**Task brief**
Without the images, write out the whole listing exactly.

**Provided data**
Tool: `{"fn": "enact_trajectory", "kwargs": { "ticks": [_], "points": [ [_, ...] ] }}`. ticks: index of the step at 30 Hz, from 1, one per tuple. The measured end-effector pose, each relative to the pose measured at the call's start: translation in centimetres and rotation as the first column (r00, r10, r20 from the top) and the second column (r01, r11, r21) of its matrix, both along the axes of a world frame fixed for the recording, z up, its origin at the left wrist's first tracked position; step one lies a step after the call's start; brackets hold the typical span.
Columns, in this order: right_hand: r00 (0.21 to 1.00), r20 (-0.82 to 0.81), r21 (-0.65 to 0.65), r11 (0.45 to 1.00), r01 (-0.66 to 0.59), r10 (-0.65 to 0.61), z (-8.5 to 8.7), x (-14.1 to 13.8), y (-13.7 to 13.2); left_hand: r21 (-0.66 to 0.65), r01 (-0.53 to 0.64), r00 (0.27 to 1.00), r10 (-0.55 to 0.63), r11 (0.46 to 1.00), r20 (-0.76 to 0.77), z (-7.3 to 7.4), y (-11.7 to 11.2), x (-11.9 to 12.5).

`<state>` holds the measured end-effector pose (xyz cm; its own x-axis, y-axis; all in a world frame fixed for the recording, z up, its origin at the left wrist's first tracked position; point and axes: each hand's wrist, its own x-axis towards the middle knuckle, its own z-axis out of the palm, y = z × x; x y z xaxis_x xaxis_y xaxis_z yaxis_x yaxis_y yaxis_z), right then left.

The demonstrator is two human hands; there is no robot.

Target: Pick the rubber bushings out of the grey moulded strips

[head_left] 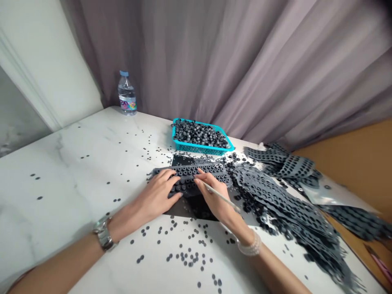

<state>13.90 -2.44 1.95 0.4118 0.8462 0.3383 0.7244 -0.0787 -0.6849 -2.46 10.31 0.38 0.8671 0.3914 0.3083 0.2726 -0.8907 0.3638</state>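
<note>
A left hand (162, 191), fingers spread, rests on a rubber sheet (187, 180) lying crosswise ahead on the table (76, 171). The right hand (216, 201), nearer the sheet's right end, pinches a slim stick (222, 197).

Grey-mauve curtain (183, 57) is hanging in deep folds, filling the back. Pale wall (39, 45) is standing at left, its trim (28, 79) slanting downward. White counter (76, 163), faintly grey-veined, is reaching toward the curtain. Brown surface (364, 149) is showing at far right.
</note>
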Motion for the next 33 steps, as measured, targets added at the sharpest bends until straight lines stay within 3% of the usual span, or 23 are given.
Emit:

**The answer**
Tool: `{"fn": "enact_trajectory", "kwargs": { "ticks": [_], "points": [ [_, ...] ] }}`. ticks: index of the step at 30 Hz, from 1, one per tuple. The measured end-effector pose, each relative to the pose measured at the call's start: translation in centimetres and rotation as the first column (r00, r10, r20 from the top) and the second column (r01, r11, r21) of its matrix, both along the axes of a world frame fixed for the recording, z up, its origin at the left wrist's first tracked position; step one lies a step after the call's start; brackets hold the typical span.
Columns, in this order: right_hand: r00 (0.21 to 1.00), r20 (-0.82 to 0.81), r21 (-0.65 to 0.65), r11 (0.45 to 1.00), r01 (-0.66 to 0.59), r10 (-0.65 to 0.61), z (-8.5 to 8.7), x (-14.1 to 13.8), y (-13.7 to 13.2); left_hand: r21 (-0.66 to 0.65), r01 (-0.53 to 0.64), r00 (0.27 to 1.00), r10 (-0.55 to 0.63), r11 (0.46 to 1.00), r20 (-0.76 to 0.77), z (-7.3 to 7.4), y (-11.7 to 11.2), x (-11.9 to 12.5).

`<state>` holds the measured end-effector pose (xyz cm; its own x-axis, y-axis; all in a world frame fixed for the recording, z up, its origin at the left wrist's first tracked position; point and axes: each hand's wrist, its own x-axis towards the middle knuckle, its own z-axis out of the palm, y = z × x; x y z xaxis_x xaxis_y xaxis_z yaxis_x yaxis_y yaxis_z), right then left.

The demonstrator is two human hands; there is no robot.

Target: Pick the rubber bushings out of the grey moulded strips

[head_left] 

<state>13.90 -2.44 1.95 0.4118 0.8462 0.3383 0.7244 -0.0787 -0.6849 -2.46 10.31 0.38 0.8671 0.3914 0.3083 0.2726 -0.8907 0.3638</state>
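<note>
A left hand (162, 191), fingers spread, rests on a rubber sheet (187, 180) lying crosswise ahead on the table (76, 171). The right hand (216, 201), nearer the sheet's right end, pinches a slim stick (222, 197).

Grey-mauve curtain (183, 57) is hanging in deep folds, filling the back. Pale wall (39, 45) is standing at left, its trim (28, 79) slanting downward. White counter (76, 163), faintly grey-veined, is reaching toward the curtain. Brown surface (364, 149) is showing at far right.
</note>
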Motion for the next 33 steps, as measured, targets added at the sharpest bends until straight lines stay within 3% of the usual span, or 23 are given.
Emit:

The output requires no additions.